All the heat stress phenotypes were measured as it was described by Luo and colleagues [15]. In particular, each lactating cow was recorded twice a day for 2 consecutive days. In order to correct for the environmental effects that may affect phenotype values, cows’ response to heat was expressed by breeding values for rectal temperature (RT), drooling (DS), and respiratory scores (RS) estimated using the following model:

$$ \begin{aligned} y_{ijklqno}\! =\! \mu + fym_{i} + p_{j} + s_{k} + m_{l} + t_{q} + thi + a_{n} + pe_{n} + \epsilon_{ijklqno}, \end{aligned} $$
(1)

where yijklqno refers to phenotype (RS, DS or RT), μ is the population mean, fymi is the fixed effect for farm-year, pj is the fixed effect of parity, sk is the fixed effect of lactation stage, ml is the fixed effect of the indication if the animal is before or after milking, tq is the fixed effect of testing time (morning or afternoon), thi is the fixed effect of temperature-humidity index, an is the animal additive genetic effect, pen is the permanent environmental effect, and εijklqno is the random residual.
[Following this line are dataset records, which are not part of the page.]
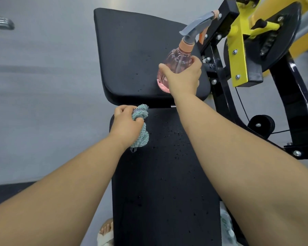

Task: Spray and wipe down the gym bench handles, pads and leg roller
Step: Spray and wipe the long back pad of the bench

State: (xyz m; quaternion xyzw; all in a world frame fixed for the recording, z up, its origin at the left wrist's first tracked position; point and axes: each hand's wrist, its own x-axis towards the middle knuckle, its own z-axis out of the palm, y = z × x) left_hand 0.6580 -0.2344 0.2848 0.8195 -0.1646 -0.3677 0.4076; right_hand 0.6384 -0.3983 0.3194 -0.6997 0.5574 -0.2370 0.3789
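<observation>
Head view, single entry.

- Far pad (132,50): black upholstery, upper centre of the frame, tilted away. Fine droplets are scattered over it, so spraying here looks done and wiping not yet.
- Near pad (164,174): black, running from centre to the bottom edge. It is also speckled with droplets, thickest near its upper right.
- Spray bottle (174,63): clear pink body, peach collar, grey trigger head pointing to the upper right. It sits over the far pad's near right corner; whether its base touches the pad cannot be told.
- Right hand (182,77): fingers wrapped round the bottle's belly rather than on the trigger. This reads as parking the bottle, not spraying.
- Cloth (140,132): teal towelling, bunched, at the near pad's upper left edge.
- Left hand (126,121): closed round the cloth, knuckles up, placed to start a wipe down the wet pad.
- Machine frame (238,50): yellow and black, bolted, at the right of the frame.
- Handles and leg roller: none identifiable here.
</observation>
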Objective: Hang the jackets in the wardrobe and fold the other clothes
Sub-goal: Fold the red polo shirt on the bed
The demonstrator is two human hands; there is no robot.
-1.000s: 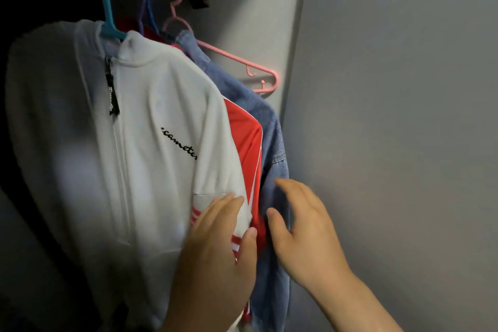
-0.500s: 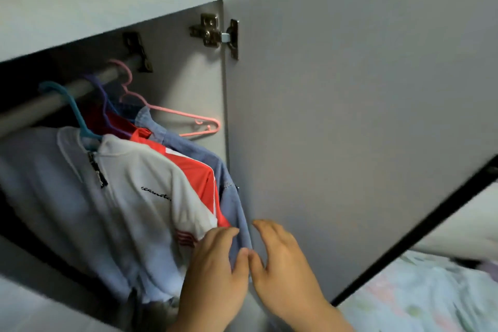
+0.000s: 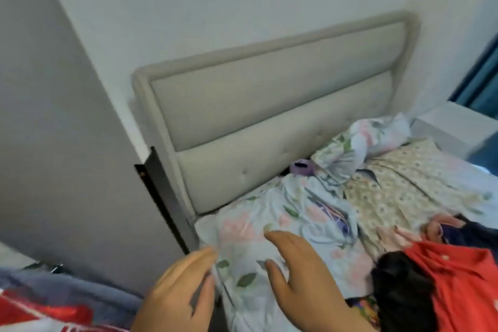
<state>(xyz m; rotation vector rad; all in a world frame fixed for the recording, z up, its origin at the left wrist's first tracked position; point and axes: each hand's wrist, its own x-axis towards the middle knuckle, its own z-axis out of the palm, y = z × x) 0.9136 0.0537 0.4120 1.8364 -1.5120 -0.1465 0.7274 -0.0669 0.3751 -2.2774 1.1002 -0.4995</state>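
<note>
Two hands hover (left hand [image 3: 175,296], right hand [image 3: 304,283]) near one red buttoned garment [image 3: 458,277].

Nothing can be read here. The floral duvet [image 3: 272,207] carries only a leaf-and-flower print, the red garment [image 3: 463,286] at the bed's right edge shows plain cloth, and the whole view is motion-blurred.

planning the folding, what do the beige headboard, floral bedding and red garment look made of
Beige padded headboard: matte woven upholstery, judging by its piped rim and button tufts. Pale blue floral bedding: thin, soft cloth, probably cotton, creased and bunched. Red garment with small pale buttons: matte fabric, crumpled; blur leaves the fibre open.
</note>
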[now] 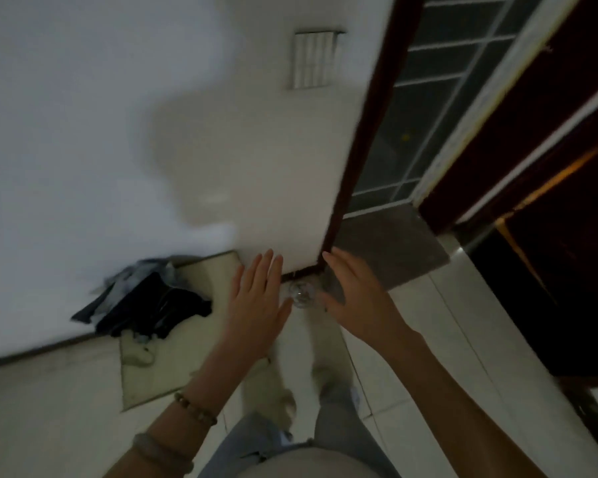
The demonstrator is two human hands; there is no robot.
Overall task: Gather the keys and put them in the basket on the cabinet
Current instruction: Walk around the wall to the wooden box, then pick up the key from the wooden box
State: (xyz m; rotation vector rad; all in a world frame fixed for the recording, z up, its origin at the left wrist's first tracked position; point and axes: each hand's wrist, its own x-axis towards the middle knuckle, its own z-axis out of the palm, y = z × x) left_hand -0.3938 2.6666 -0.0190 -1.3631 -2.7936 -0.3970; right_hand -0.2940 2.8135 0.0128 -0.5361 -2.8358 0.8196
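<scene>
Both hands are spread open and hold nothing: the left hand [259, 298] and right hand [356, 298] reach forward and down, flanking a small shiny, blurred object [301, 294] on the pale tiled floor [463, 339] by the door frame [363, 132]. Whether it is the keys I cannot tell; no basket or cabinet shows. Dark clothes [145, 305] lie left against the white wall [83, 132]

Two hands [259, 298] [356, 298], one clothes pile [142, 301], one wall vent [313, 58], two bracelets [195, 407] [163, 446].
</scene>
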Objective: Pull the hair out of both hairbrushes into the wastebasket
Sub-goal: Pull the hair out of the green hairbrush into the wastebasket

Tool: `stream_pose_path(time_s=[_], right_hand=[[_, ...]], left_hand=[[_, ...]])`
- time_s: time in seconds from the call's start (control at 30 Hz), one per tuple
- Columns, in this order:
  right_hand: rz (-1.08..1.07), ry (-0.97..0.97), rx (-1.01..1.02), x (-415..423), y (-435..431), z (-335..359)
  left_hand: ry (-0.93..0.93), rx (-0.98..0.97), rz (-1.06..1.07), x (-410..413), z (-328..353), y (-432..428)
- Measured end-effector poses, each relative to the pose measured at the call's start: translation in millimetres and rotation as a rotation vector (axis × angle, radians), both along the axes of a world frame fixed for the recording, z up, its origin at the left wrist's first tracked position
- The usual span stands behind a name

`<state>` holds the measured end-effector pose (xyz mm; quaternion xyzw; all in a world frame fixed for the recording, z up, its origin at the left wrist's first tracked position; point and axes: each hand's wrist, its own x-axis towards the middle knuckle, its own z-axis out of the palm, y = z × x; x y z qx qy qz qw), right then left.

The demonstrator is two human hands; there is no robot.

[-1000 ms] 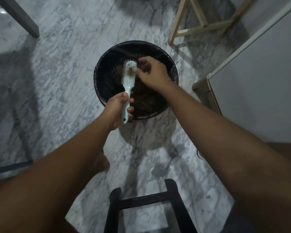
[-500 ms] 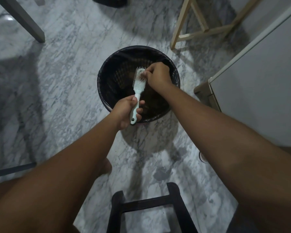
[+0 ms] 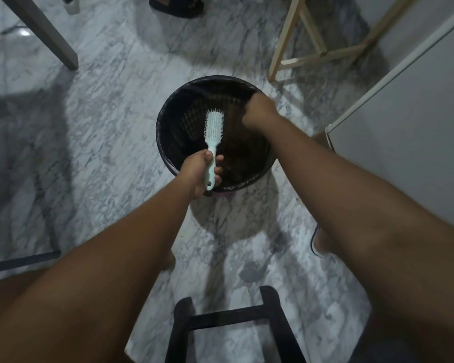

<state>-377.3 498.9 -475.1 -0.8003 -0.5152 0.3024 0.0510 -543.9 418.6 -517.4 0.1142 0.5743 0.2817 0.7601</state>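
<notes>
A pale mint hairbrush [image 3: 214,127] hangs over the round black-lined wastebasket [image 3: 161,132], bristles facing up and toward me. My left hand [image 3: 199,174] grips its handle at the basket's near rim. My right hand [image 3: 260,111] is over the basket's far right side, a hand's width from the brush head. Its fingers curl downward and pinch a dark tuft of hair [image 3: 249,104], which is barely visible. Brown hair [image 3: 241,163] lies in the bottom of the basket. Only one brush is in view.
The basket stands on a grey marble floor. A black stool frame [image 3: 228,318] is just below me. Pale wooden stand legs [image 3: 286,48] rise behind the basket, a white cabinet [image 3: 404,127] on the right, a grey table leg [image 3: 50,35] and a black slipper [image 3: 178,6] farther off.
My right hand left the brush head and pulled away to the right over the basket. The brush tilted slightly, still held by my left hand.
</notes>
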Motion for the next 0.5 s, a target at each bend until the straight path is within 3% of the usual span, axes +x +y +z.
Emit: stream_pose_path(time_s=[0.07,0.2,0.3,0.37,0.5], right_hand=[[0.068,-0.025,-0.134,-2,-11,-4],[-0.154,0.453,0.113,-9,-21,-20],[-0.215,0.674,0.116,-15,-22,-30],[-0.114,0.63,0.08,-16,-25,-32],[0.074,0.352,0.139,-11,-25,-37]], left_hand=[[-0.007,0.008,-0.009,0,2,1],[-0.025,0.054,-0.066,-2,5,2],[-0.06,0.098,-0.133,-5,7,2],[-0.079,0.133,-0.18,-6,8,1],[-0.045,0.156,-0.188,-10,4,1]])
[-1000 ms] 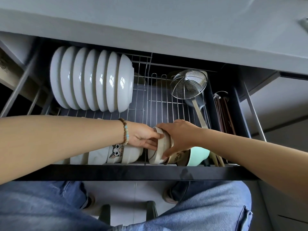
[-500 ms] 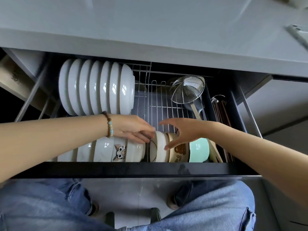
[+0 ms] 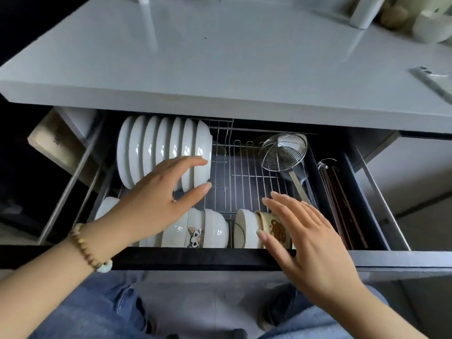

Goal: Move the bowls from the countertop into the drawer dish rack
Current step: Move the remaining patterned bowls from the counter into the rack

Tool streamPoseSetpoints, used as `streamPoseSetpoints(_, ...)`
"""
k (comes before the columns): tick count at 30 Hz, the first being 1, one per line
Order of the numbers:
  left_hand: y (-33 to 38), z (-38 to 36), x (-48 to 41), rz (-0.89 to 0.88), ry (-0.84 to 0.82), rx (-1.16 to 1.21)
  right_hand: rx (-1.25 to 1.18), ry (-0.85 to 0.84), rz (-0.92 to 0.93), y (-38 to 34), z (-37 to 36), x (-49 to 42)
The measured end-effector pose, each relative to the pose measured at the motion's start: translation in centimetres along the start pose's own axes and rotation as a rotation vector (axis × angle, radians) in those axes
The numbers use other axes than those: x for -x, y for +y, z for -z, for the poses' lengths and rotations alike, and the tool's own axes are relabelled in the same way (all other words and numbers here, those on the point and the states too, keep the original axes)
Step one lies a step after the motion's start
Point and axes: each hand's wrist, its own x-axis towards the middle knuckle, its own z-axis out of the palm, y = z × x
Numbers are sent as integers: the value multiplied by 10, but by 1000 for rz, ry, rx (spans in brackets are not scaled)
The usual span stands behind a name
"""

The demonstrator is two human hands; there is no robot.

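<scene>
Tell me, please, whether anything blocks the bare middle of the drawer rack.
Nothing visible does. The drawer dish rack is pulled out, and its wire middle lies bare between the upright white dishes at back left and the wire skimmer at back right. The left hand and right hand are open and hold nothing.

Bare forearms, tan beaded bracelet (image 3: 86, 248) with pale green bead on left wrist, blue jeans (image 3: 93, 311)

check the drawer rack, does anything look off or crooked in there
Nothing looks spilled or broken. The one oddity is the wire skimmer: it lies slanted across the dish rack where bowls would stand, not in the side compartment on the right.
</scene>
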Motion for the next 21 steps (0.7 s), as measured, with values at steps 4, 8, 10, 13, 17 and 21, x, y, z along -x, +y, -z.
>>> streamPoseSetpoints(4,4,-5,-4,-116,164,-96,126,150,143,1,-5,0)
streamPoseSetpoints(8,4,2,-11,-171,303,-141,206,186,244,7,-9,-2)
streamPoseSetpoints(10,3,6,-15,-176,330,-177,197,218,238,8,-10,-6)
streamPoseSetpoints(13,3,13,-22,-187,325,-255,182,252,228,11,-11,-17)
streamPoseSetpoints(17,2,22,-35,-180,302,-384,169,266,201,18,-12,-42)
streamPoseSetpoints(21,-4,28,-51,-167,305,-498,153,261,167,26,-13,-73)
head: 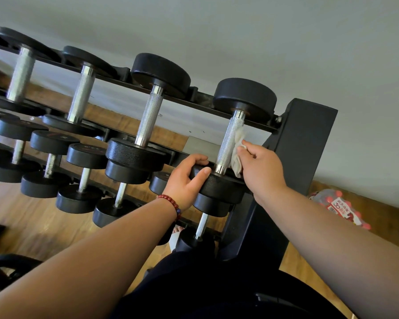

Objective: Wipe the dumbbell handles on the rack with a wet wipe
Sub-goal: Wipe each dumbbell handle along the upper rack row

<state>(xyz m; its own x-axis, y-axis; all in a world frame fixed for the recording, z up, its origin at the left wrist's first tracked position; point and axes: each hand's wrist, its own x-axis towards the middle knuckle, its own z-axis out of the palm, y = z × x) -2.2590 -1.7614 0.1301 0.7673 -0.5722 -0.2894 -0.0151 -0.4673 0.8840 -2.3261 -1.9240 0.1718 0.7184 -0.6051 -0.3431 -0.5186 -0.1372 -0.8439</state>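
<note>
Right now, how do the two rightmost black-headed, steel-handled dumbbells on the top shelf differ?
The rightmost dumbbell has the white wet wipe held against its handle by the right hand, and the left hand grips its near head; its neighbour is untouched. Both have knurled silver handles and round black heads.

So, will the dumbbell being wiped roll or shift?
Probably heavy for its size: thick heads on a steel handle. Its round heads could turn on the rack, perhaps why the left hand grips the near head. Knurling likely keeps the wipe from sliding freely.
</note>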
The covariance matrix of random effects has the following structure:

$$ var\left(\left[\begin{array}{c} a \\ pe\\ \epsilon \end{array}\right]\right) = \left[\begin{array}{ccc} A \bigotimes \sigma^{2}_{a} & 0 & 0 \\ 0 & I \bigotimes \sigma^{2}_{pe} & 0 \\ 0 & 0 & I \bigotimes \sigma^{2}_{\epsilon} \end{array}\right]. $$
(2)

The total number of 155 cows were used to estimate the breeding values. The reliability of calculate EBVs was presented in Table 2.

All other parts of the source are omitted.